At a regional dialogue in Dhaka, feminists, political economist and women’s rights and labour activists focus on recognition of care work and stronger maternity rights.
To bridge the gap between women’s rights and their labour rights, Asian feminists want to bring the two movements into the same conversation and into curricula that explores the struggles of Asian women yearning for a decent work and recognition of care work.
This was the essential message in an unusual regional dialogue among 50 feminists, political economists and women’s rights and labour rights activists from Bangladesh, India and the Philippines, in Dhaka (April 7), as part of the Friedrich-Ebert Stiftung-supported Political Feminism in Asia project (link), that aims to bring feminist critique into debates on social justice. At the event in Dhaka the focus was on recognition of care work and strengthening of maternity rights.
“The feminist perspective of the care economy [aims to bring] working-class women and the women’s movement closer to fight against the “invisibilization” of women’s contribution in the care economy,” explained keynote speaker Vibhuti Patel, an economist and professor at Tata Institute of Social Sciences in India who is developing an academic curriculum on care work.
“The feminization of the workforce is taking place, the feminization of agriculture is taking place—but nowhere do women have entitlement. They have their rights. [But] women’s work remains “invisibilized”, unrecognized and unrewarded.” According to Patel, women’s participation in a national economy has decreased due to the increase in care responsibilities in the household. Citing a 2018 report by the International Labour Organization, Care Work and Care Jobs for the Future of Decent Work (link), women spend 4.1 times more time in unpaid care work than men in Asia and the Pacific.
There is imperative need, Patel stressed, for women’s work to be recognized for its contribution to national income, economic growth, national efficiency and productivity and to establish a supportive environment so that women are not forced to leave the workforce because of care work.
She said a new kind of feminization of the workforce is taking place, one in which women’s participation is fragmented. She emphasized that new types of interventions are needed, based on research, labour studies, human rights activity and the gender sensitization of policy-makers and others who have power.
Following the showing of a documentary film on maternity rights in Bangladesh, Pakistan and the Philippines, entitled INNA, MAA, AMMI, a panel of Bangladeshi labour rights activists and feminist network members discussed what interventions are needed to bridge the gap between the feminist movement and labour rights.
In the panel discussion on policy, practice and challenges in realizing maternity rights in Asia, Khushi Kabir, the Executive Director of Nijera Kari Bangladesh, pointed out that maternity is not an individual problem and that society must take responsibility to create a supportive environment for women.
Pointing out the problem of implementing laws, Magnolia del Rosario, a law student from Manila and one of the film makers who interviewed women in the Philippines, said: “A new law increasing maternity leave was just passed this February in the Philippines [link], but many women don’t know about it.
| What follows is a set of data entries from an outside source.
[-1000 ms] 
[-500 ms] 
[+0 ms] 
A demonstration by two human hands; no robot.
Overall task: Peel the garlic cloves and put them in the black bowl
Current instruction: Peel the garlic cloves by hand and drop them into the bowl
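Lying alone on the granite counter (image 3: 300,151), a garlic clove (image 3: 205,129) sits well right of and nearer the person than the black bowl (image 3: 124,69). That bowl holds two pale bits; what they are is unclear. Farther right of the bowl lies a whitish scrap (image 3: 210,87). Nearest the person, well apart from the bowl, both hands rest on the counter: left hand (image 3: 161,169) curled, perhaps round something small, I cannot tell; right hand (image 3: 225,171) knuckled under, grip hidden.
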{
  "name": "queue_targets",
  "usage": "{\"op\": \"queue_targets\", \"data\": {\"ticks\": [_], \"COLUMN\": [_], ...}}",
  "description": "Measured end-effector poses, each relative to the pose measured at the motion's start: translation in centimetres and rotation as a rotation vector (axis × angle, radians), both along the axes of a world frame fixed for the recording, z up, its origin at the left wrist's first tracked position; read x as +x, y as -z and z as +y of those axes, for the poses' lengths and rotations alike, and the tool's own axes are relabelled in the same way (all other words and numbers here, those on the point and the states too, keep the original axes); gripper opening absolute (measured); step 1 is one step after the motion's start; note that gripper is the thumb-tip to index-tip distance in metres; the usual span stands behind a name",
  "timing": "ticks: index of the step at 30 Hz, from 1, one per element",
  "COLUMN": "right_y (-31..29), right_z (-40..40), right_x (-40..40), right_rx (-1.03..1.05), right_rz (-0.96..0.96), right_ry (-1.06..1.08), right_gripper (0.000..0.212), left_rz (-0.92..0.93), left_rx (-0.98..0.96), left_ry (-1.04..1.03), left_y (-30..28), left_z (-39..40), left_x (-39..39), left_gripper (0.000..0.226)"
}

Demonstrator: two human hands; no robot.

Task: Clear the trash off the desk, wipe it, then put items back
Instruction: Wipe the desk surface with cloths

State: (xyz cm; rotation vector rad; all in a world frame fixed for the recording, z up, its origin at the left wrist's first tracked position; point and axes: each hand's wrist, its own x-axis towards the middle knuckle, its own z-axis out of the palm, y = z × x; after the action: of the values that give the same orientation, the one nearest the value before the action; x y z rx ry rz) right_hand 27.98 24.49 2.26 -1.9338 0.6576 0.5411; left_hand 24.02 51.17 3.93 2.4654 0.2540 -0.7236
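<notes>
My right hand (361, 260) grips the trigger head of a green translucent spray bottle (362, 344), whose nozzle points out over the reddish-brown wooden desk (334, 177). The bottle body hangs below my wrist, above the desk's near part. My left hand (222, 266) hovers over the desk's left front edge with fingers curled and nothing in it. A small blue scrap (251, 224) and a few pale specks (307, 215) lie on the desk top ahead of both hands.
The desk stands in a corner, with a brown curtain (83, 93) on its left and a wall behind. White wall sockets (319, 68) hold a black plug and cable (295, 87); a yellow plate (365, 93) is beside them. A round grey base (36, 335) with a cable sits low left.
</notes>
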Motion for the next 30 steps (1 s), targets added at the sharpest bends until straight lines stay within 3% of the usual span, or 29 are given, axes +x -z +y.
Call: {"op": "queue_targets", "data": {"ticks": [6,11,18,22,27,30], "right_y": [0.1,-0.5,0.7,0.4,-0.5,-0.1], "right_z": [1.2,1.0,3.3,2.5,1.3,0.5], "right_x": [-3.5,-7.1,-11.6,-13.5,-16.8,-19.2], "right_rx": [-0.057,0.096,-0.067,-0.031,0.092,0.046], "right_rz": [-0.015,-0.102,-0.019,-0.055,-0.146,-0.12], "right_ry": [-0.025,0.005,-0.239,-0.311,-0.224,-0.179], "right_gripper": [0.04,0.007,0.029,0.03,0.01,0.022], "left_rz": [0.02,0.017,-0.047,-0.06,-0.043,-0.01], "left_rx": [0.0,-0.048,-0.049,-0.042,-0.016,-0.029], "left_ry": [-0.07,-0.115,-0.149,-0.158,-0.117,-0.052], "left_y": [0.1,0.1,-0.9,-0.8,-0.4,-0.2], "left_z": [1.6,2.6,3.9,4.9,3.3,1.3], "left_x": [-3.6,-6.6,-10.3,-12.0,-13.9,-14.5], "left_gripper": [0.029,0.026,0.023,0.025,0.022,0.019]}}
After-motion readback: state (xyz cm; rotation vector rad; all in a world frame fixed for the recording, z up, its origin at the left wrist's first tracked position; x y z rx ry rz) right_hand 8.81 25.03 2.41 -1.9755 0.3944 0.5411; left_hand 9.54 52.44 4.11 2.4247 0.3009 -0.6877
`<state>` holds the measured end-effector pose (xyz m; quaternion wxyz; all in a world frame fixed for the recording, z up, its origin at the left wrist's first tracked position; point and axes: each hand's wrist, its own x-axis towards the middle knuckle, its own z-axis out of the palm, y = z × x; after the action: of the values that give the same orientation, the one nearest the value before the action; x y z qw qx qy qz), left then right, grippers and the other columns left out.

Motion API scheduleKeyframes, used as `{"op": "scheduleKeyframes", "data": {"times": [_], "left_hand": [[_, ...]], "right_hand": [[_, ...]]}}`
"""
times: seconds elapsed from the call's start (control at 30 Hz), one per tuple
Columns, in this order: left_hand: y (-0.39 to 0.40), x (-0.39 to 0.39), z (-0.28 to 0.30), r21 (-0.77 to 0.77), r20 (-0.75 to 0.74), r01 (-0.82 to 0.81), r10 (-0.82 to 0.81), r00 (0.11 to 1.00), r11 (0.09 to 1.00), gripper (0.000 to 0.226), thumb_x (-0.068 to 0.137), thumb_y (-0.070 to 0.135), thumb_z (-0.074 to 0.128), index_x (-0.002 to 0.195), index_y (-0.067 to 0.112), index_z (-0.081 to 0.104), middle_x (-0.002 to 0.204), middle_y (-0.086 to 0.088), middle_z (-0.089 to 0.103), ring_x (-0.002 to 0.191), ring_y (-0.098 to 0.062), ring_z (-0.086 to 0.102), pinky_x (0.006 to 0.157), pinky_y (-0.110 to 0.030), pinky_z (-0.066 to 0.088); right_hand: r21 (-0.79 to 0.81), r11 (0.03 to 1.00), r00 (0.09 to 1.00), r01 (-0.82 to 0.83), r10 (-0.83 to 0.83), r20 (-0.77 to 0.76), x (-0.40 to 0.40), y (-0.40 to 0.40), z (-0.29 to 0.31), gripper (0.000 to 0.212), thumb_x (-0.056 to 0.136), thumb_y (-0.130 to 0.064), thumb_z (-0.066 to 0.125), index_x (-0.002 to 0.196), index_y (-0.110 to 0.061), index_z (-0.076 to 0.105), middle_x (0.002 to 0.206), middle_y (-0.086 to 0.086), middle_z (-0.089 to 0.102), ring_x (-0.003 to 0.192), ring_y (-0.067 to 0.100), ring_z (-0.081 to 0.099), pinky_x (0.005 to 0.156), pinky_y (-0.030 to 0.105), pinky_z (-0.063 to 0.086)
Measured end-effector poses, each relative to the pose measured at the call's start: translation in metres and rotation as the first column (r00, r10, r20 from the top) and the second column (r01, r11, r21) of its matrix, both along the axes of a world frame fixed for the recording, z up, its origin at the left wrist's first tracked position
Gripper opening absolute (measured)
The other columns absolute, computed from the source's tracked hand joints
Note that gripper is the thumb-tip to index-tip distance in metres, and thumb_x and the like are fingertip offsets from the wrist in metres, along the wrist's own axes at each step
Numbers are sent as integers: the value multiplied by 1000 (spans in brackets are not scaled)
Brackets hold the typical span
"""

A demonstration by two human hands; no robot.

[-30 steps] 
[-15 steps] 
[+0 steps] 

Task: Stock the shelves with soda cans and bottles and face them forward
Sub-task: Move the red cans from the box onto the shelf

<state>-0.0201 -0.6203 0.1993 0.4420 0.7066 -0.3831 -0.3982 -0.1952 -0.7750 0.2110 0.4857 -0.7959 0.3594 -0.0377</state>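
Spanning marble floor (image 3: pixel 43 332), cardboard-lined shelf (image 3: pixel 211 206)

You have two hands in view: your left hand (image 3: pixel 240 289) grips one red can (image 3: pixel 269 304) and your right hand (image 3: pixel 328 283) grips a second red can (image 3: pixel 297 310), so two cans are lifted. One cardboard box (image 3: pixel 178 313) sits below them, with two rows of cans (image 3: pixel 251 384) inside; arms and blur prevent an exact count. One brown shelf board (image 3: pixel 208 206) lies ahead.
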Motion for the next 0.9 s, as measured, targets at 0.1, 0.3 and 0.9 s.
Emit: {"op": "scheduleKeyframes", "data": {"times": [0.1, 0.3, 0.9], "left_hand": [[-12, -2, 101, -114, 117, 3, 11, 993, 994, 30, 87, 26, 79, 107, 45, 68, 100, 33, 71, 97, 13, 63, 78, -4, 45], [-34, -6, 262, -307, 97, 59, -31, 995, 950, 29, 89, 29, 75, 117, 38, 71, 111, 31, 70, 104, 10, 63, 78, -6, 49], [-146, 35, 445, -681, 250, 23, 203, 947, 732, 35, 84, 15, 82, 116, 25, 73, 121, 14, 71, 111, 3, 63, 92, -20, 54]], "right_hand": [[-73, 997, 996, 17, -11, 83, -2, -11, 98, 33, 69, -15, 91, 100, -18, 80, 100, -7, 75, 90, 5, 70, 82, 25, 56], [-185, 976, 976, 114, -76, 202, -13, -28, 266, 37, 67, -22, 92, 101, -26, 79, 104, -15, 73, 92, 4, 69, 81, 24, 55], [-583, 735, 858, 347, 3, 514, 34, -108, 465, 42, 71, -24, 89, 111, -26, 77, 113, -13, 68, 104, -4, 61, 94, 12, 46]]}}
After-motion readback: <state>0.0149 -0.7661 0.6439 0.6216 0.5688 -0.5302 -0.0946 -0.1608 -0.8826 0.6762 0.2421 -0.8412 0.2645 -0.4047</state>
They were not aware about their rights, and that is something we want to address in this documentary. We want to hear their voices.”
Joining her, Taslima Akhter, President of the Bangladesh Garment Sromik Samhati, emphasized the need for society and employers to value women as human beings and as citizens. Referring to the many garment factories in her country that employ thousands of women workers, she said, “They don’t respect their workers. It’s the floor managers who don’t consider workers’ sufferings to be respected. I feel that we have lot of work to be done.”
Akhter also urged for more roundtables to hear the perspectives from grass-roots communities to arrive at the “right” interventions for ensuring women’s rights.